Write a pipeline config file config.yml like below. The type fields under pipeline correspond to the snake-cased class names of the PdpipelineStages. Other fields such as stage and columns are the parameters of the __init__ methods of the corresponging classes. Internally, this configuration file is converted to Python objects by colt.

pipeline:
  type: pipeline
  stages:
    drop_columns:
      type: col_drop
      columns:
        - name
        - job

    encode:
      type: one_hot_encode
      columns: sex

    tokenize:
      type: tokenize_text
      columns: content

    vectorize:
      type: tfidf_vectorize_token_lists
      column: content
      max_features: 10

Build a pipeline by training on train.csv. The following command generages a pickled pipeline file pipeline.pkl after training. If you specify a URL of file path, it will be automatically downloaded and cached.

$ pdp build config.yml pipeline.pkl --input-file https://github.com/altescy/pdpcli/raw/main/tests/fixture/data/train.csv

Apply the fitted pipeline to test.csv and get output of a processed file processed_test.jsonl by the following command. PdpCLI automatically detects the output file format based on the file name. In this example, the processed DataFrame will be exported as the JSON-Lines format.

$ pdp apply pipeline.pkl https://github.com/altescy/pdpcli/raw/main/tests/fixture/data/test.csv --output-file processed_test.jsonl

You can also directly run the pipeline from a config file without fitting pipeline.

$ pdp apply config.yml test.csv --output-file processed_test.jsonl

It is possible to override or add parameters by adding command line arguments:

pdp apply config.yml test.csv pipeline.stages.drop_columns.column=name

Data Reader / Writer

PdpCLI automatically detects a suitable data reader / writer based on a given file name. If you need to use the other data reader / writer, add a reader or writer config to config.yml. The following config is an exmaple to use SQL data reader. SQL reader fetches records from the specified database and converts them into a pandas DataFrame.

reader:
    type: sql
    dsn: postgres://${env:POSTGRES_USER}:${env:POSTGRES_PASSWORD}@your.posgres.server/your_database

Config files are interpreted by OmegaConf, so ${env:...} is interpolated by environment variables.

Prepare yuor SQL file query.sql to fetch data from the database:

select * from your_table limit 1000

You can execute the pipeline with SQL data reader via:

$ POSTGRES_USER=user POSTGRES_PASSWORD=password pdp apply config.yml query.sql

Plugins

By using plugins, you can extend PdpCLI. This plugin feature enables you to use your own pipeline stages, data readers / writers and commands.

Add a new stage

Write your plugin script mypdp.py like below.
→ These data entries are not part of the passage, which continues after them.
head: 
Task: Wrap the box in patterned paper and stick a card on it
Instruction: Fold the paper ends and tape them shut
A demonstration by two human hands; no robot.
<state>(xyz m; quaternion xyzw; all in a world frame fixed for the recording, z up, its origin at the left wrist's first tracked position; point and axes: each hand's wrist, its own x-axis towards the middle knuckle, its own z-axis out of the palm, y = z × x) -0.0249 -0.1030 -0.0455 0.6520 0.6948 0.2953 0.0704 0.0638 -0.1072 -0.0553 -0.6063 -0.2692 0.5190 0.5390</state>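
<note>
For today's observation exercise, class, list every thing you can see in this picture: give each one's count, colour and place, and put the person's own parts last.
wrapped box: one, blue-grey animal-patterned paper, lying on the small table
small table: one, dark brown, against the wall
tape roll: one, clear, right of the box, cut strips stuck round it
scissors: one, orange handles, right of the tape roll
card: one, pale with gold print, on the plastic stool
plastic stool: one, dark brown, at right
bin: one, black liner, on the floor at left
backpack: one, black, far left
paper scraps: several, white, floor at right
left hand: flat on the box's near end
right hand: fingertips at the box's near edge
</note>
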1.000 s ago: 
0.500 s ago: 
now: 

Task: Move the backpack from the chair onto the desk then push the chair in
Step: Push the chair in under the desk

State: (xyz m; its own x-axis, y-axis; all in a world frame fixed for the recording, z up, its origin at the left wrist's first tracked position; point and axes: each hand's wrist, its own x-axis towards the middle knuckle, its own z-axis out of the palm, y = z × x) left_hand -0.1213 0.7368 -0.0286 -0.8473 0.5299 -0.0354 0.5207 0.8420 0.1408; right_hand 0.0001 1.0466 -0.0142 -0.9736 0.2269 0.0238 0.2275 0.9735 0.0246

Stage.register(" ") registers your pipeline stages, and you can specify these stages by writing type: in your config file.

import pdpcli

@pdpcli.Stage.register("print")
class PrintStage(pdpcli.Stage):
    def _prec(self, df):
        return True

    def _transform(self, df, verbose):
        print(df.to_string(index=False))
        return df

Update config.yml to use your plugin.

pipeline:
    type: pipeline
    stages:
        drop_columns:
        ...

        print:
            type: print

        encode:
        ...

Execute command with --module mypdp and you can see the processed DataFrame after running drop_columns.

$ pdp apply config.yml test.csv --module mypdp

Add a new command

You can also add new commands not only stages.
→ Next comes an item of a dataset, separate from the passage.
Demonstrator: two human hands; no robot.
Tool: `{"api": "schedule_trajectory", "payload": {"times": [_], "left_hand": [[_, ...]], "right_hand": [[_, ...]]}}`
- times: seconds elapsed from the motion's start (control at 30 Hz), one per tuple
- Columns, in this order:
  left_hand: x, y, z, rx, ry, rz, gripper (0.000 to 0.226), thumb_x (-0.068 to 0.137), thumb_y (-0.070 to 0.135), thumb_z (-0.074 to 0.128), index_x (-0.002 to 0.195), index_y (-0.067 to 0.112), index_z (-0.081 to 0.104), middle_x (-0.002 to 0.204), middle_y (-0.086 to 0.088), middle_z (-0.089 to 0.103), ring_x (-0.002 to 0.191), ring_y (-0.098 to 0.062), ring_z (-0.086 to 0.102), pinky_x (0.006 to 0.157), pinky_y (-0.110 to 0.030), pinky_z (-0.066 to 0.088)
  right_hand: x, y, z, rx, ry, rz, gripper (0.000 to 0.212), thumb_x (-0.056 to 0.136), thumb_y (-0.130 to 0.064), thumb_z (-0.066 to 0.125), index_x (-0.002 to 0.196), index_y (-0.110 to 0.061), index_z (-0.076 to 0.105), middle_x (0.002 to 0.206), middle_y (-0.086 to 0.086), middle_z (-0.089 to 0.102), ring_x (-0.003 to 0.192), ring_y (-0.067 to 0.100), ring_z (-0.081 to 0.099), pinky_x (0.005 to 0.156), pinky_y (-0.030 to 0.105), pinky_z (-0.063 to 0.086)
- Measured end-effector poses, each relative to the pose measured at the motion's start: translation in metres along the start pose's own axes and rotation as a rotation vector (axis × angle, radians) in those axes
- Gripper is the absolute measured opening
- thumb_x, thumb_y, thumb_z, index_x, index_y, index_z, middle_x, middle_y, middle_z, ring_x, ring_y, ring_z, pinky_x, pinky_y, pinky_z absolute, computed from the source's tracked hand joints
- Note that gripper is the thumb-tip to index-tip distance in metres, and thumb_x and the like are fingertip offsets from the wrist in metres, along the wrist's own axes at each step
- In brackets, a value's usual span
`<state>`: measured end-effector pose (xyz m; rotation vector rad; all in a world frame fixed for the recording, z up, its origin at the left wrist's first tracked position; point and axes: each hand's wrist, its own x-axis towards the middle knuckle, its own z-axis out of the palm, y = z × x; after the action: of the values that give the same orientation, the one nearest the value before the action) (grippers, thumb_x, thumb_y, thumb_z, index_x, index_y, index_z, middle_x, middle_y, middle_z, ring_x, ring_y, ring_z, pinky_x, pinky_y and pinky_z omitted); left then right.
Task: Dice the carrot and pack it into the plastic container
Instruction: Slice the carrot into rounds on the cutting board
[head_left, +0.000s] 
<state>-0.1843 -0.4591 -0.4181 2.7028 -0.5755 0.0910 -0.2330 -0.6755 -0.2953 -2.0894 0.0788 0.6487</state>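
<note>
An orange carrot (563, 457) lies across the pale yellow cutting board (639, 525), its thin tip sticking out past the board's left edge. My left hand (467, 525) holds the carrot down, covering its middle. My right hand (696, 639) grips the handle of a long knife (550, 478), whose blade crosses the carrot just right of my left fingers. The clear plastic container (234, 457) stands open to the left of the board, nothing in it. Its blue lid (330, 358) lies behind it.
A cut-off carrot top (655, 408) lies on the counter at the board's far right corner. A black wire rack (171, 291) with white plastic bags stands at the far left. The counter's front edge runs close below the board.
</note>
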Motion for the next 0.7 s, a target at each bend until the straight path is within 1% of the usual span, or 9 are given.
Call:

Add the following script to mypdp.py. This greet command prints out a greeting message with your name.

@pdpcli.Subcommand.register(
    name="greet",
    description="say hello",
    help="say hello",
)
class GreetCommand(pdpcli.Subcommand):
    requires_plugins = False

    def set_arguments(self):
        self.parser.add_argument("--name", default="world")

    def run(self, args):
        print(f"Hello, {args.name}!")

To register this command, you need to create the .pdpcli_plugins file in which module names are listed for each line. Due to module importing order, the --module option is unavailable for command registration.

.pdpcli_plugins ">

$ echo "mypdp" > .pdpcli_plugins

Run the following command and get a message like below. By using the .pdpcli_plugins file, it is is not needed to add the --module option to a command line for each execution.

$ pdp greet --name altescy
Hello, altescy!

You might also like...

gget is a free and open-source command-line tool and Python package that enables efficient querying of genomic databases.
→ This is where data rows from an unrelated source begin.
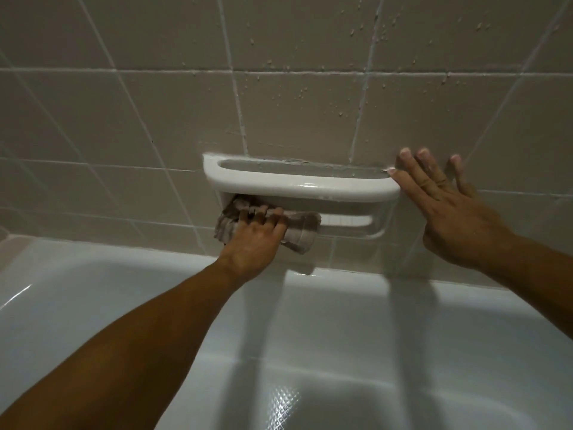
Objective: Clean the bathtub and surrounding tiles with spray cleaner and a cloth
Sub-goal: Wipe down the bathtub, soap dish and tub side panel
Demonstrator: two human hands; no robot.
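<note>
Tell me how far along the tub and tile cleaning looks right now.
Spraying looks done here: droplets still cling to the wall tiles above the soap dish. In hand: the left hand grips the cloth in the dish's recess under the bar, while the right hand rests flat on the tiles. Left: wiping those droplets off. Whether the bathtub has been cleaned, I can't tell.

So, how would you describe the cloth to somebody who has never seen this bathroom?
On the beige tiled wall above the white bathtub sits a white ceramic soap holder with a grab bar. The crumpled beige-grey striped cloth is pushed into its lower recess at the left end, gripped by the left hand. It is the only soft, wrinkled thing among hard glossy surfaces.
</note>
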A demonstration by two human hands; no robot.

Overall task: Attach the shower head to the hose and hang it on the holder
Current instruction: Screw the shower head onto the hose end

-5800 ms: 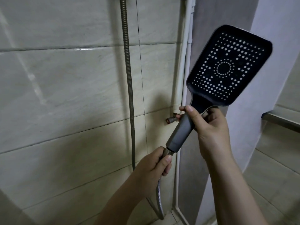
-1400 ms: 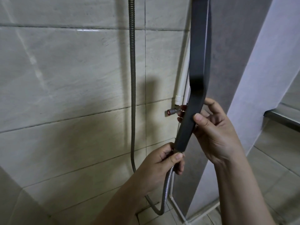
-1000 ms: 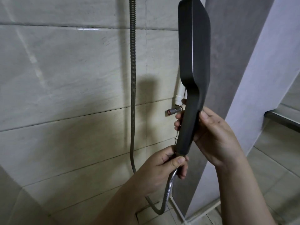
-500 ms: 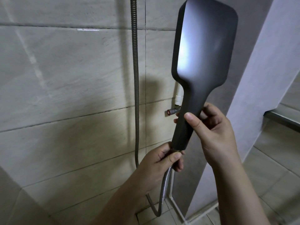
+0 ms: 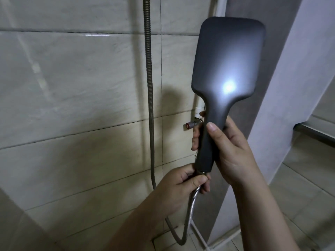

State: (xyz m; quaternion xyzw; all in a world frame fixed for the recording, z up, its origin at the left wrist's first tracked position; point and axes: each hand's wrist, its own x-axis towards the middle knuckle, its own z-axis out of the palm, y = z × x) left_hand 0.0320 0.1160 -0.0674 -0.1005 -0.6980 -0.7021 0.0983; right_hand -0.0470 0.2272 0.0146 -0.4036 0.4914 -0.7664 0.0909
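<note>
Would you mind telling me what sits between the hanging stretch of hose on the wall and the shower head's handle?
In the head view, bare tile wall and a small red-tipped valve lie between hose and shower head.

The tiled floor (image 5: 299, 205) is seen below and right of the hands. The hose (image 5: 178, 240) loop is hung just above it, beneath the left hand (image 5: 181, 185).
</note>
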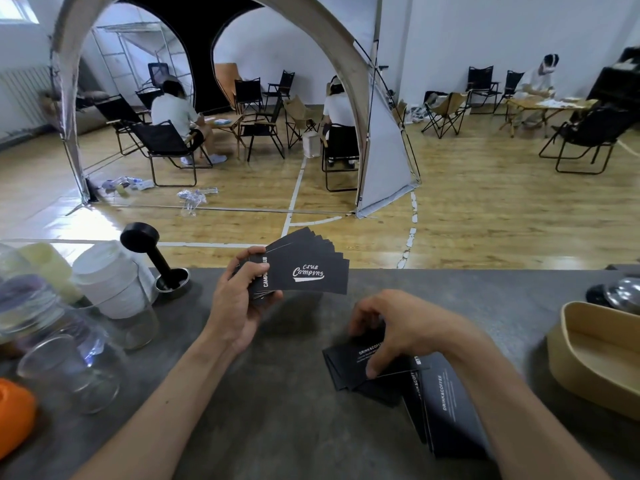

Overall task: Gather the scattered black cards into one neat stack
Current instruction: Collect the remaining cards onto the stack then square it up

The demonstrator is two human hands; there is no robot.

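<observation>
My left hand [239, 296] grips a fanned bundle of black cards [308, 268] with white "Club Camping" print, held above the grey counter [277, 427]. My right hand [391, 327] is curled over a loose pile of black cards [349, 368] lying on the counter, thumb and fingers pinching the topmost ones at their edges. More black cards [446, 410] printed "Drink&Coffee" lie overlapped under and beside my right forearm, partly hidden by it.
Glass jars [72, 368], a stack of white paper cups [114, 282] and a black tamper in a metal cup [162, 268] stand at the left. An orange object [14, 410] sits at the left edge. A tan tray [599, 362] lies at the right.
</observation>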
gget is a free and open-source command-line tool and Python package that enables efficient querying of genomic databases. gget consists of a collection of separate but interoperable modules, each designed to facilitate one type of database querying in a single line of code.

570 Dec 29, 2022

CLI program that allows you to change your Alacritty config with one command without editing the config file.

Pycritty Change your alacritty config on the fly! Installation: pip install pycritty By default, only the program itself will be installed, but you ca

184 Jan 7, 2023

This is a CLI program which can help you generate your own QR Code.

Python-QR-code-generator This is a CLI program which can help you generate your own QR Code. Single.py This will allow you only to input a single mess

1 Dec 24, 2021

CLI tool and python library that converts the output of popular command-line tools and file-types to JSON or Dictionaries. This allows piping of output to tools like jq and simplifying automation scripts.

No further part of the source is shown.